После октября 1917 года Левинсон как бы по инерции продолжал сотрудничать в новой художественной периодике, выступая с театральными рецензиями в журналах «Жизнь искусства», «Творчество» и пресловутом «Красном милиционере»[515]. С осени 1918 года, когда газетно-журнальная жизнь в бывшей столице практически прекратилась, Левинсон вошел в редколлегию издательства «Всемирная литература», возглавив в нем бюро художественных переводов; сам переводил из Ф. Жамма, Бальзака и других французских беллетристов, а также редактировал чужие рукописи[516]. Жизнь интеллигентов в годы военного коммунизма и их «советские службы» неоднократно описаны современниками, и Левинсон не был в этом смысле исключением[517]. Однако стоит отметить в биографии Левинсона этих лет важнейший побудительный мотив к его эмиграции: «В последние месяцы своего пребывания в СССР он часто встречался с Таганцевым и Гумилевым. Не подлежит сомнению, что, останься он еще на несколько месяцев в Петербурге, он был бы арестован вместе с ними»[518].
Зимой 1921 года Левинсону вместе с семьей удается бежать из Советской России за границу. Сначала он попадает в Ковно (Литва), а оттуда перебирается в Берлин, где сразу же оказывается в гуще культурной и издательской жизни[519]. Там с первых же дней, по свидетельству современника, «как чуткий сейсмограф отмечает А. Я. Левинсон каждое колебание в духовной атмосфере Запада, каждое появление новой звезды на его духовном небосклоне. И сколько интересных писателей, художников обязаны А. Я. Левинсону тем, что узнал про них русский читатель – и не перечесть…»[520].

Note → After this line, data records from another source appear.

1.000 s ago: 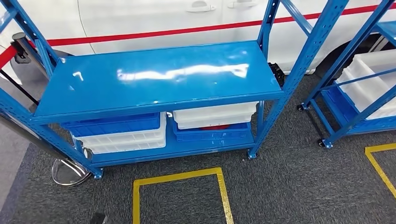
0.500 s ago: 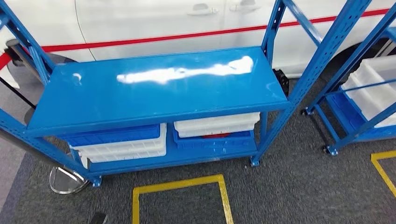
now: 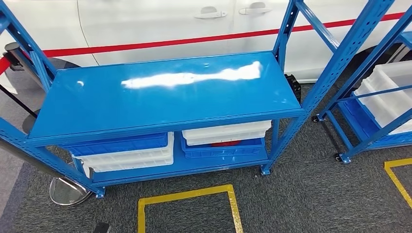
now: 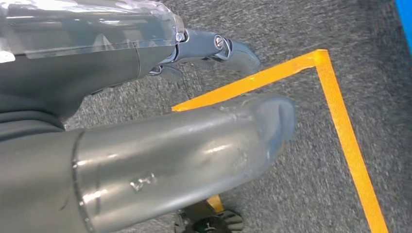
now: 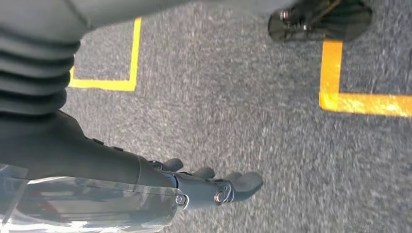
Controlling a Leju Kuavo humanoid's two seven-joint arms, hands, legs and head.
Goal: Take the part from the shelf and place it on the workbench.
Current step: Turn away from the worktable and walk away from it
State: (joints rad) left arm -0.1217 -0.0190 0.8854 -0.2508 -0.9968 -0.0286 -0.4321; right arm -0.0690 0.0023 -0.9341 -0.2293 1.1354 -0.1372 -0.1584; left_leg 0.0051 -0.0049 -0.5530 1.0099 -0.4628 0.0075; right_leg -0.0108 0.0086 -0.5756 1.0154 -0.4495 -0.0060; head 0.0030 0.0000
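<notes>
Both hands hang empty over the carpet, in front of a blue shelf.

Head view: the blue shelf [image 3: 165, 94] stands before a white car [image 3: 160, 24], its top board bare and glossy. On the lower board sit a blue bin [image 3: 119, 143] over a white bin [image 3: 128, 156], and beside them a white bin [image 3: 226, 132] over another blue bin [image 3: 223, 148], with something red [image 3: 224, 143] showing between those two; whether that is the part cannot be told. A yellow taped square [image 3: 187, 204] marks the grey carpet [image 3: 301, 194] just before the shelf. Left wrist view: the left hand [image 4: 194, 97] hangs above the carpet beside yellow tape [image 4: 340, 131], thumb and fingers stretched out and apart, holding and touching nothing. Right wrist view: the right hand [image 5: 204, 187] hangs likewise, fingers loosely extended, nothing in them, near yellow tape [image 5: 359, 102].
</notes>
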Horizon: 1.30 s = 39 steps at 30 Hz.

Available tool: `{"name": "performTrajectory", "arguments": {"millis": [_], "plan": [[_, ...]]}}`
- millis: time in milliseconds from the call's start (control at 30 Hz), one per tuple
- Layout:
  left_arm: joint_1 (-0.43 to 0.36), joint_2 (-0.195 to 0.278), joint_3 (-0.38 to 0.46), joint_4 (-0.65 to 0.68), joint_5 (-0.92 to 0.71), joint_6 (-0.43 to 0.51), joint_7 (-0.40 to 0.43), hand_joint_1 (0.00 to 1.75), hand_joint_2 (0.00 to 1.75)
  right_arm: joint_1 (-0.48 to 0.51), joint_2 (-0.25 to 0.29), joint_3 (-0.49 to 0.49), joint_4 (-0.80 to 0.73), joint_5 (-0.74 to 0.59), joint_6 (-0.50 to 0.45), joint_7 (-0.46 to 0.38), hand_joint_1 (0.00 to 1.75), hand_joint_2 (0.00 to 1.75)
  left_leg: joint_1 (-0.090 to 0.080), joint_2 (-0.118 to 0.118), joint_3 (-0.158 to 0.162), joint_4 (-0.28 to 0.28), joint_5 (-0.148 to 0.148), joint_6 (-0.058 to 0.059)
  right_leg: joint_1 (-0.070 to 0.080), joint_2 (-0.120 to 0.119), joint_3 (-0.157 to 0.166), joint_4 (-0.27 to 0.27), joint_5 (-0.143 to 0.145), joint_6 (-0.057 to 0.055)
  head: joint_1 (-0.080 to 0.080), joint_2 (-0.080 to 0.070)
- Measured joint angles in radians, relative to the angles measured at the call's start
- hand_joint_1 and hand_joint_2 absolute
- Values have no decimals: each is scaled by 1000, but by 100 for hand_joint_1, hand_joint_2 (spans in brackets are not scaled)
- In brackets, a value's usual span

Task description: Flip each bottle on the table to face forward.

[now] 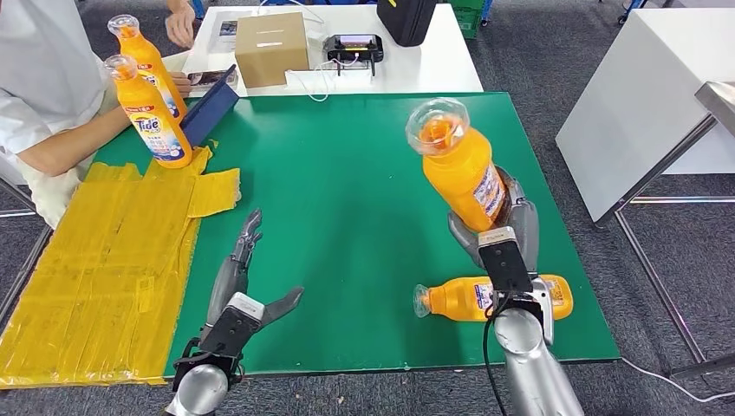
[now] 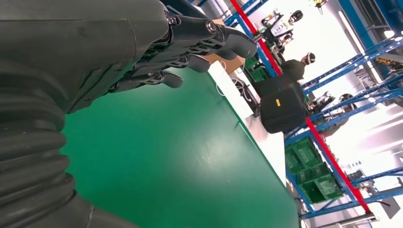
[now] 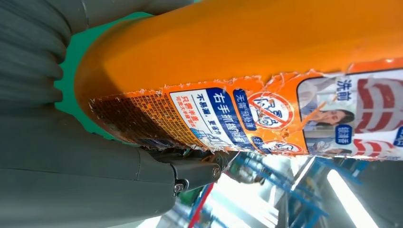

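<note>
Bottle (image 1: 462, 170) is gripped upright in right hand (image 1: 507, 227), lifted over the table's (image 1: 347, 217) right side. Rotate until front label faces forward, set down clear of lying bottle (image 1: 490, 297). Left hand (image 1: 238, 290) open, empty.

You get even, bright overhead light in the head view, with soft shadows on the green counter (image 1: 347, 173). In the left wrist view the upper right blows out white. The right wrist view's lower background is blurred.

Held bottle (image 1: 461, 169) above lying bottle (image 1: 485, 297); two bottles (image 1: 156, 108) far left.
</note>
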<state>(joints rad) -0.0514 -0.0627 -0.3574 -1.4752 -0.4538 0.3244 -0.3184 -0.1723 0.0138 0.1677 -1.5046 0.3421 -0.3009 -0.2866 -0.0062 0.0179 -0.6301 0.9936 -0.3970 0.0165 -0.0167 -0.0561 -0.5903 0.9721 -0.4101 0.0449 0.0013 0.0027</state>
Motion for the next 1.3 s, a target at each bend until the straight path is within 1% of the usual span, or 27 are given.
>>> {"name": "performTrajectory", "arguments": {"millis": [100,167,267,433,600,767,1000,1300], "plan": [[-3,2,-2,0,43,-28,-16,0,175,9,14,22,-10,-123,143,-38,175,175,0,0,0,0,0,0,0,0,0,0,0,0,0,0],[-9,4,-6,0,73,-46,-25,0,175,13,32,57,-3,-157,204,-50,175,175,0,0,0,0,0,0,0,1,-1,0,0,0,0,0],[-25,7,-20,-5,113,-67,-33,0,175,8,60,129,39,-180,253,-54,175,175,2,1,0,0,0,0,2,0,-1,0,0,0,0,0],[-57,15,-54,-18,164,-85,-41,0,175,-20,108,253,179,-236,329,-64,175,175,2,1,0,0,0,0,2,0,-1,0,0,-1,0,0],[-78,28,-82,-25,205,-83,-52,0,175,-43,148,373,322,-251,348,-70,175,175,2,1,0,0,0,0,2,0,-1,0,0,-1,0,0],[-83,44,-98,-26,218,-79,-62,0,175,-67,164,436,412,-263,348,-78,175,175,1,1,0,0,0,0,1,0,-1,0,0,0,0,0],[-86,54,-114,-26,227,-75,-69,0,175,-79,169,467,467,-274,347,-80,175,175,1,1,0,0,0,0,2,0,-1,0,0,0,0,0],[-91,57,-126,-26,229,-73,-71,0,175,-80,170,477,494,-276,346,-80,175,175,1,1,0,0,0,0,2,0,-1,0,0,0,0,0]]}}
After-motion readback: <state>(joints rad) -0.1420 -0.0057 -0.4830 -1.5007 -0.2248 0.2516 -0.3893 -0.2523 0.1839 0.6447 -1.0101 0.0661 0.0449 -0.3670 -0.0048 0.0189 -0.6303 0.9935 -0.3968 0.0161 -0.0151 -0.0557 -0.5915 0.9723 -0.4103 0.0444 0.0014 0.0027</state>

Ранней осенью 1921 года Левинсон переезжает в Париж, ставший главной ареной его творческой деятельности в последующие годы. Его, как и прежде, занимает литературная критика на страницах «Последних новостей» и «Дней», а также журнала «Современные записки», где ему удалось первым сказать многое из того, что впоследствии было признано общей ценностью, – например, обосновать необходимость существования эмигрантской литературы как самостоятельной ветви русской словесности[521]. Левинсон и в самом деле много писал в те годы о литературе – о Н. Гумилеве, об А. Ахматовой, о Е. Замятине, модном тогда Б. Пильняке, о «Серапионовых братьях», о мало знакомых еще русским читателям Ф. Жамме и М. Барресе. Он писал и о художниках – Л. Баксте, О. Цадкине и А. Майоле, размышлял о путях сценической драмы («Воспоминания об еврейском театре») и, разумеется, никогда не оставлял вниманием балет, все годы отстаивая традиции его русского классического извода[522].